Willie-Joe and i went and caught us some live menhaden about 4am at cervantes bridge, and headed over to palafox pier.

long story short, i caught a king, and lost another one, and also lost a spinner shark...

the fish i caught was about 18lbs.

no pics though, sorry.:banghead


----------



## a (Oct 2, 2007)

Thanks for the report, its nice to know they're there, might have to give-um a try


----------



## Fuhrer48 (Oct 2, 2007)

Where exactly are you talkin about John? I think I have an idea but being fairly new to the area im not too sure. Do you do pretty well there?


----------



## true-king (Oct 2, 2007)

nice!

i might to have to get out there


----------



## TBonds (Oct 1, 2007)

How were you presenting your bait?


----------



## BudYsr (Oct 1, 2007)

> *Fuhrer48 (10/3/2007)*Where exactly are you talkin about John? I think I have an idea but being fairly new to the area im not too sure. Do you do pretty well there?


He's talking about the park at the end of Palafox downtown. Where the bayfront auditorium used to be. Just drive south on Palafox and you will run right into the park. Fishing is premitted and its a really nice park.



Good news on the kings. Where there a lot of menhaden in the bayou?


----------



## bigfishrookie (Oct 1, 2007)

Good report- Thanks.


----------



## surfstryker (Sep 28, 2007)

Did you have to climb over the fence(railing) to gaff your fish? Was it kinda tough gaffing?


----------



## John B. (Oct 2, 2007)

it was kinda difficult finding bait... they're not at 17th... but we found them ... live menhaden on 27lb sevenstrand(30"-36") and a (biodegradable) balloon. all the fish ate less than 75 feet from the wall.


----------



## Halfmoon (Oct 3, 2007)

I know what I'm doing in the morn!!


----------



## John B. (Oct 2, 2007)

don't be in too much of a hurry!, i went again this morning and struck out... it's ahard to get the baits off the wall on anything but a north wind... that SE wind was kicking our ass this morning.


----------



## Boggy Basin Boy (Sep 27, 2007)

Halfmoom you want a stiff north east wind to blow that baloon into the hole.Good luck


----------



## Halfmoon (Oct 3, 2007)

I wont be balloon fishing!!! Other ways to catching fish! Yes, it was nasty today!

but they are in the bay!


----------



## John B. (Oct 2, 2007)

i had a fish sky on a dead menhaden that i was snobbleing yesterday.


----------



## BudYsr (Oct 1, 2007)

> *VS200B (10/4/2007)*i had a fish sky on a dead menhaden that i was snobbleing yesterday.

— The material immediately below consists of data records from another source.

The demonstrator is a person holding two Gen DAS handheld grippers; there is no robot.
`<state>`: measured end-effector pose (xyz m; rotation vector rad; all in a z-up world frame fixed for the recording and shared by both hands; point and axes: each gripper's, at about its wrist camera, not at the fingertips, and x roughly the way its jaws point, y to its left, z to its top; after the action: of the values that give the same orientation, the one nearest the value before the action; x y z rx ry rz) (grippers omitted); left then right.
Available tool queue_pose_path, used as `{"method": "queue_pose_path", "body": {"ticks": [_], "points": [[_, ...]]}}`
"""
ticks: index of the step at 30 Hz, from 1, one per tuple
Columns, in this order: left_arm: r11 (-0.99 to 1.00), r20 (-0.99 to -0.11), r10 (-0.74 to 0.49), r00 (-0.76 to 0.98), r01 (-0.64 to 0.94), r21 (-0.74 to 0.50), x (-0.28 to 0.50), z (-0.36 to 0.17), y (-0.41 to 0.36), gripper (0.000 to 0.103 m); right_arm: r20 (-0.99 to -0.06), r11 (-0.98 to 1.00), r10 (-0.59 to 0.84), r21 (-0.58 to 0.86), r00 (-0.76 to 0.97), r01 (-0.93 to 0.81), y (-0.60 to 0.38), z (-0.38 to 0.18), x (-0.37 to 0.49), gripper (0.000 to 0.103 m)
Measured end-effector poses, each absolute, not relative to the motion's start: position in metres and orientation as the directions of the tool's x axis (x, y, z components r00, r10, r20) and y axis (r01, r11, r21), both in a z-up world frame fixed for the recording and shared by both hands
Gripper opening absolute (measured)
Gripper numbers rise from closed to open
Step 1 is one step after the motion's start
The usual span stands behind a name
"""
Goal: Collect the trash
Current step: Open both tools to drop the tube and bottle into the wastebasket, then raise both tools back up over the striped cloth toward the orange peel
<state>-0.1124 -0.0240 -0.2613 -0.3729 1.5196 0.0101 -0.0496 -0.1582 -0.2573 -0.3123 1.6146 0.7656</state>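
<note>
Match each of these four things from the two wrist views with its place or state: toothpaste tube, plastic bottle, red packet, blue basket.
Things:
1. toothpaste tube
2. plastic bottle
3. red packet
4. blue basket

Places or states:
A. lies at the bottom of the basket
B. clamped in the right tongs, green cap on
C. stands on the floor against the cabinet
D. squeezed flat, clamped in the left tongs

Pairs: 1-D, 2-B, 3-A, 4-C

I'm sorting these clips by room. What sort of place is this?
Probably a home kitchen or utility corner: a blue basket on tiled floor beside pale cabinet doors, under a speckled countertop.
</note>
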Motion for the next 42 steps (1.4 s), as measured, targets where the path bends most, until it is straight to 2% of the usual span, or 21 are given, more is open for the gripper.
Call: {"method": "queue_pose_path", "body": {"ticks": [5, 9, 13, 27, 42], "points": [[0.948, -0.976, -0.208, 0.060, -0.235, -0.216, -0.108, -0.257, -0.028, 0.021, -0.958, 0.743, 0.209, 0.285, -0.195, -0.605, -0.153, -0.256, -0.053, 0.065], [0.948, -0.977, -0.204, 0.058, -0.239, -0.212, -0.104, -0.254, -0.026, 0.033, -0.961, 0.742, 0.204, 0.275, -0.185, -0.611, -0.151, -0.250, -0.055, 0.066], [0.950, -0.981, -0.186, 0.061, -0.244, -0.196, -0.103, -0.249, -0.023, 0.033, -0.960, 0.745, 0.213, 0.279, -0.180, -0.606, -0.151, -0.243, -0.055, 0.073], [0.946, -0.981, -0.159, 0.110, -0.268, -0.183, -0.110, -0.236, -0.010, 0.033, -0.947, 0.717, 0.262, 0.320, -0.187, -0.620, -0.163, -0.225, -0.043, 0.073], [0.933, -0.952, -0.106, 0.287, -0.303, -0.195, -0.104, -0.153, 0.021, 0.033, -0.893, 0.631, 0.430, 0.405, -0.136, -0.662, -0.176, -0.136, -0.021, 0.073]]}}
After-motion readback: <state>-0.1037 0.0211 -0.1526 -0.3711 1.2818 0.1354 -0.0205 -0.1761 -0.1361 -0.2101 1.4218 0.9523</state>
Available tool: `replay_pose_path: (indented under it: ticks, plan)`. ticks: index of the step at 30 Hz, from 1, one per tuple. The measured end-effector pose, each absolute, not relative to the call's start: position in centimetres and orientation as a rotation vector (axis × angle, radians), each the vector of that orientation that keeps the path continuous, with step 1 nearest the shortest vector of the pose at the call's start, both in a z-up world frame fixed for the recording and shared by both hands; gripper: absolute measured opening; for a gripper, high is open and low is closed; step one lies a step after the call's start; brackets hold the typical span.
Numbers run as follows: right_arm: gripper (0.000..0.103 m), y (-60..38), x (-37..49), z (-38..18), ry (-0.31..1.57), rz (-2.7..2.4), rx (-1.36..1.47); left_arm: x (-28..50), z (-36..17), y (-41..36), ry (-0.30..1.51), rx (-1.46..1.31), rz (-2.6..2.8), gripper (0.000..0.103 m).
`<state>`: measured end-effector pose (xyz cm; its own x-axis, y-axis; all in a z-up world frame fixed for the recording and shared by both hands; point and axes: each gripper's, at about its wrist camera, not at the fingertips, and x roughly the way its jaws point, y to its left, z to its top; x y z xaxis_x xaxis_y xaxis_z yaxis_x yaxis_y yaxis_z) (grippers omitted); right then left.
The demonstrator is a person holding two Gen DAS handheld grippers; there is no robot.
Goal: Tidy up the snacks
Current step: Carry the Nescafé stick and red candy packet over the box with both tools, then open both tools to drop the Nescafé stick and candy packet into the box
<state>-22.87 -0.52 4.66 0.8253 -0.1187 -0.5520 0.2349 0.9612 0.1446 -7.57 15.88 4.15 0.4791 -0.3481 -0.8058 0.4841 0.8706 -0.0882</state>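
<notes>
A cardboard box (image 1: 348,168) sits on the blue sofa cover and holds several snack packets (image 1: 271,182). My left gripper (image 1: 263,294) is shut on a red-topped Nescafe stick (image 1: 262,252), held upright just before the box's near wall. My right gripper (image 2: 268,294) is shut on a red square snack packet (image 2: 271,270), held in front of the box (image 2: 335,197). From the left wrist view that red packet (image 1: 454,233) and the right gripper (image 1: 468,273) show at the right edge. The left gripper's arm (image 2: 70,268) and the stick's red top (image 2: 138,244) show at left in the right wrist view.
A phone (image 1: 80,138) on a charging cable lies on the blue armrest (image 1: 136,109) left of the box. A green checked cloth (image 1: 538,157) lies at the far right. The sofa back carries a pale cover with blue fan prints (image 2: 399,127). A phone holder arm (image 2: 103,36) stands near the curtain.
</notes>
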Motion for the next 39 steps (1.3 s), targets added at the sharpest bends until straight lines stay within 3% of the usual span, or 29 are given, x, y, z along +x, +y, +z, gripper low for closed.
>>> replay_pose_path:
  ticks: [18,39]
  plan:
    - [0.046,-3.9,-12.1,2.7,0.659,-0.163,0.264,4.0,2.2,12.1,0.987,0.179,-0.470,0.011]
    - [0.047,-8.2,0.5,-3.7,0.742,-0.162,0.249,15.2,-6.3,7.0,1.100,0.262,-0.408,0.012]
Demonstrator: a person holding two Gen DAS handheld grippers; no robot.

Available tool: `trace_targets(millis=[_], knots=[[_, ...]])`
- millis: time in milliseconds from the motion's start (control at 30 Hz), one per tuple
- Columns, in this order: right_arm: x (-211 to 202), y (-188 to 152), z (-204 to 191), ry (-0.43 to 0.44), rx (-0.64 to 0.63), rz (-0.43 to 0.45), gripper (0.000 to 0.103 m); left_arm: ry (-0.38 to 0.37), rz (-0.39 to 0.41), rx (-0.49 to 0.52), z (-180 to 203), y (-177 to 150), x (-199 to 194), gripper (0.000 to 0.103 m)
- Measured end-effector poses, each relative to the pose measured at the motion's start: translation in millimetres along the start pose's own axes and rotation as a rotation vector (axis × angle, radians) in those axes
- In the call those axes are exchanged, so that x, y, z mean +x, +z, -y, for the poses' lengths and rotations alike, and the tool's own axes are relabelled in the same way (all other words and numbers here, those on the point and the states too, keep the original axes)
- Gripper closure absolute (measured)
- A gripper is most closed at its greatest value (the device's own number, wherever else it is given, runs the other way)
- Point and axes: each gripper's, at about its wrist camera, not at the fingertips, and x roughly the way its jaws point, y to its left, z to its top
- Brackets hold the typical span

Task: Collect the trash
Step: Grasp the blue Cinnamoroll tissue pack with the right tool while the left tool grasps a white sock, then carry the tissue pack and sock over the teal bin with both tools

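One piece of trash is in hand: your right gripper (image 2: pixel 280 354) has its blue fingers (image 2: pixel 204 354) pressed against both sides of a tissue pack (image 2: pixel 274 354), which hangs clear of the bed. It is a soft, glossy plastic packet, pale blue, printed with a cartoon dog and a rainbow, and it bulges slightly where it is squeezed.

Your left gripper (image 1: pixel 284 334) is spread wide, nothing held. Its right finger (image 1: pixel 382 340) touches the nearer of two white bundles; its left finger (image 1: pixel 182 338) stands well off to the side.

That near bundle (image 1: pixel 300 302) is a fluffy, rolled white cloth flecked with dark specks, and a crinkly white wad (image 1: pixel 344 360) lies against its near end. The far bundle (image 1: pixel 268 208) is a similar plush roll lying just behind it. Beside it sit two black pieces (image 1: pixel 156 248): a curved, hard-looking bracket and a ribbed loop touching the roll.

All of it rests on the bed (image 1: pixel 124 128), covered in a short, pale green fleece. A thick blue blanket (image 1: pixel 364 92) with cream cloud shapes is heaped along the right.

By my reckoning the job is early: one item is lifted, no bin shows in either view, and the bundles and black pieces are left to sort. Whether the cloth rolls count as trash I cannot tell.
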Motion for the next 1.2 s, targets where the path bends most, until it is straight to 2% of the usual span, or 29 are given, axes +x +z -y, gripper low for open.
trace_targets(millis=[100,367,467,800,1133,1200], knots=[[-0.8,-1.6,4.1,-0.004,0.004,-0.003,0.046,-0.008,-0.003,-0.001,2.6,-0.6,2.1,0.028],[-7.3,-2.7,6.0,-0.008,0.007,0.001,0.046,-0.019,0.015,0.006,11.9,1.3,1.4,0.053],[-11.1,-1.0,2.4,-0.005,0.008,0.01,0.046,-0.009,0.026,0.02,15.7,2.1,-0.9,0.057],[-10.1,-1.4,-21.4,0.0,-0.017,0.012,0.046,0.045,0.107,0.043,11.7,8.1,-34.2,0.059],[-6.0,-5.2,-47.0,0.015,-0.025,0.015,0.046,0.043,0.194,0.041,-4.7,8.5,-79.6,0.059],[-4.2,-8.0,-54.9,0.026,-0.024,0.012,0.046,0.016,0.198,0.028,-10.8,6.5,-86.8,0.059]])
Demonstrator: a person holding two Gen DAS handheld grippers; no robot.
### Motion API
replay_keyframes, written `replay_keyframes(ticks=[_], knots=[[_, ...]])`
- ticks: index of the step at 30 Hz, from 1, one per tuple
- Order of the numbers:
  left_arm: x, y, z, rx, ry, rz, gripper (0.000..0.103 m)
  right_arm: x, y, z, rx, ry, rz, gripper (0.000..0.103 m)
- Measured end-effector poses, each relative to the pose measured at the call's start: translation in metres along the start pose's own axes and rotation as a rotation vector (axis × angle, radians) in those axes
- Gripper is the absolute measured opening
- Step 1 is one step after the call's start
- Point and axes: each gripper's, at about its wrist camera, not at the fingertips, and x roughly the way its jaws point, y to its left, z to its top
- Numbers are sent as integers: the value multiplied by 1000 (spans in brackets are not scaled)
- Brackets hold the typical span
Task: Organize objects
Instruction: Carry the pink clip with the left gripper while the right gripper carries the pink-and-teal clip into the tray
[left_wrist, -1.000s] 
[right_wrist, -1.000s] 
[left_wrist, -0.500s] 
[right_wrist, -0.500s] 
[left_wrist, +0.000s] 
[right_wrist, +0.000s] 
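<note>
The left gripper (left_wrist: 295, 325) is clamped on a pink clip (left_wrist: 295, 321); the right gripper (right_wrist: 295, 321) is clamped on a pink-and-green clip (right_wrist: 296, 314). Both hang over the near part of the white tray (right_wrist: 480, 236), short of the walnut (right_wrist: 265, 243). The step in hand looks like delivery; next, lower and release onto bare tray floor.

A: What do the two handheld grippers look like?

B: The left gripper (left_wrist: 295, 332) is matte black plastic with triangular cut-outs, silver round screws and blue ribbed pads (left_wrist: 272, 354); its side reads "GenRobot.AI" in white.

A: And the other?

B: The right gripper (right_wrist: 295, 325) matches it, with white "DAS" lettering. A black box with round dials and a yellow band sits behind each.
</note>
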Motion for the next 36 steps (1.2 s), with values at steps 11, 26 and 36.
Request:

I believe it. I've caught kings before on dead menhaden(not even fresh dead, but frozen). These October kings in the bay are hungry and they are not real picky(not that kings usually are)


----------



## flats stalker (Oct 2, 2007)

hey wilie glad your trip was good,man am i looking forward to my first pair of costas.


----------